A little over a month after Life of Pi VFX studio Rhythm & Hues declared bankruptcy and laid off hundreds of employees at its Los Angeles studio, the China Post reports that its new Taiwan outpost is offering 200 job openings.

Rhythm & Hues recently had a booth at a job fair at Taichung’s National Chung Hsing University, where it was recruiting special effects engineers, 3D animation artists and other creative personnel. Starting salaries for new graduates at the Taiwan studio are roughly in the range of $250-per-week, according to the China Post.

  • http://www.facebook.com/profile.php?id=100000548361879 Aaron Mincey

    There goes our jobs.
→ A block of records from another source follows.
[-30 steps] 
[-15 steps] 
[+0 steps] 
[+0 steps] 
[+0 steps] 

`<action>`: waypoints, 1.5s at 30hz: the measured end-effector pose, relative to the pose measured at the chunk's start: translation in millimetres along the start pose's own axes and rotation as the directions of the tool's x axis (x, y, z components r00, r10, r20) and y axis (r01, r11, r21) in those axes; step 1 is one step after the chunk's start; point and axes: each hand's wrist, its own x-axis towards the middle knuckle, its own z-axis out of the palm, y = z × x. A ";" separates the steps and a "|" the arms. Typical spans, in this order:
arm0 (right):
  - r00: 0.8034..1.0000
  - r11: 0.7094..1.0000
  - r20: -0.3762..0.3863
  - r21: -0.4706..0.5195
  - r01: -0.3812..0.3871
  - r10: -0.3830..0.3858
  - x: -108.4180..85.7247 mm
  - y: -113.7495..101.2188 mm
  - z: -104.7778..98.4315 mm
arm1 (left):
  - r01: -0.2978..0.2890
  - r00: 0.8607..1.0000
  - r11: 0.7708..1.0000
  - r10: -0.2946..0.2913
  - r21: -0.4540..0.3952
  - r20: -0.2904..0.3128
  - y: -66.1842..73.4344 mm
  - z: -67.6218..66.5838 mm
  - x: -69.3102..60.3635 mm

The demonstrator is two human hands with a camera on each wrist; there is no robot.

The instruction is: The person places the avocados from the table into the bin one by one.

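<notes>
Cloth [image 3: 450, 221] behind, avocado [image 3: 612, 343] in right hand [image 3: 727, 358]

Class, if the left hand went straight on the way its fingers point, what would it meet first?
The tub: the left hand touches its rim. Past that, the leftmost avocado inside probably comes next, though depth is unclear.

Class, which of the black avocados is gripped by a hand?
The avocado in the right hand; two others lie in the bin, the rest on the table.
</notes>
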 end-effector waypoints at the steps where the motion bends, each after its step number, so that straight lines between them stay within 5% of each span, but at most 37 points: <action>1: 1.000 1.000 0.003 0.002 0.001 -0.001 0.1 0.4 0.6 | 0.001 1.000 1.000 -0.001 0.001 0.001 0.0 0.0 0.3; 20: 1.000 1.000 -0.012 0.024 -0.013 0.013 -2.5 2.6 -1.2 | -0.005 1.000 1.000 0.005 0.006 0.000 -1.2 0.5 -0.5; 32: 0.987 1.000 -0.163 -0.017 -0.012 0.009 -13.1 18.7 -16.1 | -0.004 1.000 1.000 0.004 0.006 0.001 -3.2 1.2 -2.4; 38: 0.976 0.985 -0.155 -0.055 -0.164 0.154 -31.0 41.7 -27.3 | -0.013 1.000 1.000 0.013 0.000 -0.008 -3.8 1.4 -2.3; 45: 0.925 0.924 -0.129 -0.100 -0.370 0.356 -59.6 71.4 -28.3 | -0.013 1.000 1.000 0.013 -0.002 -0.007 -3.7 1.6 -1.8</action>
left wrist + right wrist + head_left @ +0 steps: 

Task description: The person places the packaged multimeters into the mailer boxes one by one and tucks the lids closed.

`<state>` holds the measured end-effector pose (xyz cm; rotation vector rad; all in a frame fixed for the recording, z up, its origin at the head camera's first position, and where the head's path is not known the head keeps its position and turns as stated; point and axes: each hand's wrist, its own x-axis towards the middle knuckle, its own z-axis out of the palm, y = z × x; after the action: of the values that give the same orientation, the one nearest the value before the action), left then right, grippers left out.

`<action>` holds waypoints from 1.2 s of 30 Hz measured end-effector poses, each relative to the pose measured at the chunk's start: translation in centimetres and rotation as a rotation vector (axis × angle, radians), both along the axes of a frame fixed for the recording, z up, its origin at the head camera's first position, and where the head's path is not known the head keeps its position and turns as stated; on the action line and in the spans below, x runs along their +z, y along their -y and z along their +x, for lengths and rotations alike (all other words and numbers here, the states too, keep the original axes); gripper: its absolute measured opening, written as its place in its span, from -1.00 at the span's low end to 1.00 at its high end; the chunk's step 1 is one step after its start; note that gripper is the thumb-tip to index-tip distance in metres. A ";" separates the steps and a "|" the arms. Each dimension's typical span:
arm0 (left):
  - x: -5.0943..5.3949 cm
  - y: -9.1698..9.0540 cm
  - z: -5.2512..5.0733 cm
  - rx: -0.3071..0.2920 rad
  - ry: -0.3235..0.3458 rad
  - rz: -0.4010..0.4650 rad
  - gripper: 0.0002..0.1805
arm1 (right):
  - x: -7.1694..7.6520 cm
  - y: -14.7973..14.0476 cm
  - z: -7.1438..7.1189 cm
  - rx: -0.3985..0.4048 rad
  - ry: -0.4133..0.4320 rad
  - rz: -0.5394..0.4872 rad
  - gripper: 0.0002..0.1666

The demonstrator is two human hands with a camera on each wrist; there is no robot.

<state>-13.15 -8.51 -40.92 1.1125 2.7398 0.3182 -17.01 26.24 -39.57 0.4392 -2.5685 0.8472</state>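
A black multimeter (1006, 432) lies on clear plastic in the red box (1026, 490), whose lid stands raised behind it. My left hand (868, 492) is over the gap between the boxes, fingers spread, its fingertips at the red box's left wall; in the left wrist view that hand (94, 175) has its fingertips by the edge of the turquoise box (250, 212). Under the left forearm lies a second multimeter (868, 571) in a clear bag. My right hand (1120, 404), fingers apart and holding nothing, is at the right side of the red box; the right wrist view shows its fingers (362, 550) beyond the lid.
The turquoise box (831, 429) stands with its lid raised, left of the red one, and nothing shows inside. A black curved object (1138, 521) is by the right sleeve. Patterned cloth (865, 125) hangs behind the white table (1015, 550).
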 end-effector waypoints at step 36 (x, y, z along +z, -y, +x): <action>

Now before we start blaming the studio lets figure out why is that to produce quality work in America we have to either outsource or produce a cheaper quality. Is it demand from us the people?

    • http://www.facebook.com/rodan.thompson Rodan Thompson

      CALIFORNIA TAXES?

      • http://www.facebook.com/profile.php?id=100000548361879 Aaron Mincey

        Yep. I keep telling people we Americans cost too damn much.

  • Ian R. Hamilton

    Well as a proffesional in animation i think if the owners of Rhythm and Hues can continue to operate profitably and yield a quality product with artist in Taiwan its better than going under with american artists. I work in 2D and having an artist thats as talented as you but costs 1 /3rd as much as you take your job isn’t fun but being a part of a market that allows the artist and producers to take advatage of more efficient production models and labor will resort in more projects being created and more markets on both the creative and production side. The Ink and paint work being done overseas didn’t mean the end of 2D it was the beginning of new avenues for 2D creators and producers and it will be the same for VFX.

  • Toonio

    That a freaking low blow under the circumstances.

    I buy the idea they have to make it through their current productions in a profitable fashion but cheapening the bill to the studios only hurts the industry in every possible way.

    Hope R&H doesn’t get the bad Karma Digital Domain got but they are really asking for it.

  • jean paen

    Well, that’s the history of animation. It’s not a recent development, 90 percent of all major US animated television productions have had offshore components (usually studios full of animators) since the 50′s and earlier. Digital VFX is the same deal. Digi artists in LA wanna buy a house for their family, pay the mortgage. Fair enough.. but the studio I’m at in Indonesia, the artists live in dormitories and get bussed to work, 30 of ém cost one US wage. Quality? Some of the highest rated shows worldwide.

  • jean paen

    Well, it depends where ‘offshore’ is. In Taiwan the average wage is about $12, 275 USD. In Indonesia it’s $1, 500…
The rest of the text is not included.